Sustentabilidade & Futuro
Produtores de soja dos EUA enfrentam crise com queda das compras chinesas
Redação
12 de setembro de 2025

O governo Trump enfrenta pressão crescente de organizações agrícolas em meio a uma crise sem precedentes para o setor de soja americano. A aproximação da colheita de outono, que tradicionalmente marca o auge da atividade agrícola no país, trouxe consigo o temor de prejuízos significativos, já que a China reduziu drasticamente suas importações em meio ao prolongado conflito comercial.
Durante décadas, a China foi um dos destinos mais importantes para a soja produzida nos Estados Unidos, absorvendo cerca de um quarto da safra anual. A expansão da classe média chinesa impulsionou a demanda por carne suína e aves, setores cuja alimentação depende fortemente da farinha de soja. Produtores americanos responderam a esse crescimento com investimentos em tecnologia, maquinário e expansão de áreas cultiváveis, consolidando uma relação comercial que parecia estável.
Agora, esse modelo encontra-se ameaçado. A soja, produto que ocupa posição central entre as exportações agrícolas dos EUA, está no centro da disputa. Em 2024, as importações chinesas de soja americana atingiram quase 130 bilhões de dólares — um salto expressivo em relação aos cerca de 20 bilhões registrados duas décadas antes. O corte nas compras por parte de Pequim expôs a vulnerabilidade de um setor dependente de um único mercado externo.
As consequências já são sentidas em todo o cinturão agrícola. Caleb Ragland, presidente da Associação de Soja dos Estados Unidos, afirmou em uma feira agrícola em Illinois que nem o mercado doméstico nem outros parceiros internacionais possuem demanda suficiente para substituir a China. “Muitos agricultores não conseguirão superar esta crise”, declarou, refletindo a apreensão generalizada.
Dados setoriais estimam que produtores de soja devem perder aproximadamente 100 dólares por acre nesta safra, o que representa prejuízos de bilhões de dólares em escala nacional. As organizações do agronegócio pedem com urgência que o governo federal amplie programas de auxílio emergencial e negocie soluções comerciais que reabram o acesso ao mercado chinês.

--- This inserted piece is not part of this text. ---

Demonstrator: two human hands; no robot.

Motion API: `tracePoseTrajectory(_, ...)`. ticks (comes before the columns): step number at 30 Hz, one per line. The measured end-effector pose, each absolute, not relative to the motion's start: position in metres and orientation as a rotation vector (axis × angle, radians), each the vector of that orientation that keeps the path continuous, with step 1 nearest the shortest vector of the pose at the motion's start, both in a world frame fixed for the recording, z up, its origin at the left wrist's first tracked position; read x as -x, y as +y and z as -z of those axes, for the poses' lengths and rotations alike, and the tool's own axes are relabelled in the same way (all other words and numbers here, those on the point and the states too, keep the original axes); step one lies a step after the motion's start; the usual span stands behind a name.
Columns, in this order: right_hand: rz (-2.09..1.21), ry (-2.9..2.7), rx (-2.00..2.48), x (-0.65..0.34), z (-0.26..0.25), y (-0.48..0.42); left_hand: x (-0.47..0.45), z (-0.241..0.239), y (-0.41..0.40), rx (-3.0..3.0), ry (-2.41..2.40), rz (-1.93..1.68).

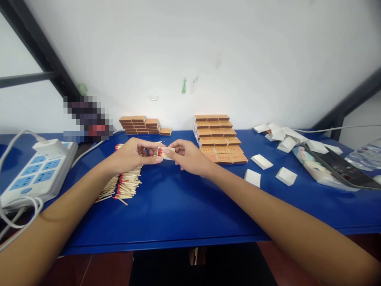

A administração Trump anunciou como resposta um pacote de subsídios de 60 bilhões de dólares, distribuídos ao longo da próxima década por meio da legislação tributária. A medida, no entanto, gerou controvérsias. Críticos afirmam que os recursos tendem a se concentrar nos maiores produtores, deixando de lado pequenas propriedades familiares, que são mais vulneráveis às oscilações de mercado.
Com a perspectiva de perda duradoura do mercado chinês, agricultores vêm cortando custos, adiando a compra de maquinário e reduzindo o uso de fertilizantes. Paralelamente, entidades setoriais pressionam o Congresso para abrir novos mercados exportadores e aumentar o uso doméstico da soja, seja por meio da mistura de óleo ao diesel, seja em projetos inovadores, como o uso de asfalto à base de soja para pavimentação de estradas.
Em estados como Iowa, Illinois e Indiana, produtores relatam incerteza e desânimo. Andy Hill, agricultor do norte de Iowa que cultiva quase mil acres de milho e soja, resumiu a situação: “A menos que aconteça um milagre, não posso contar com a China para comprar nossa soja”.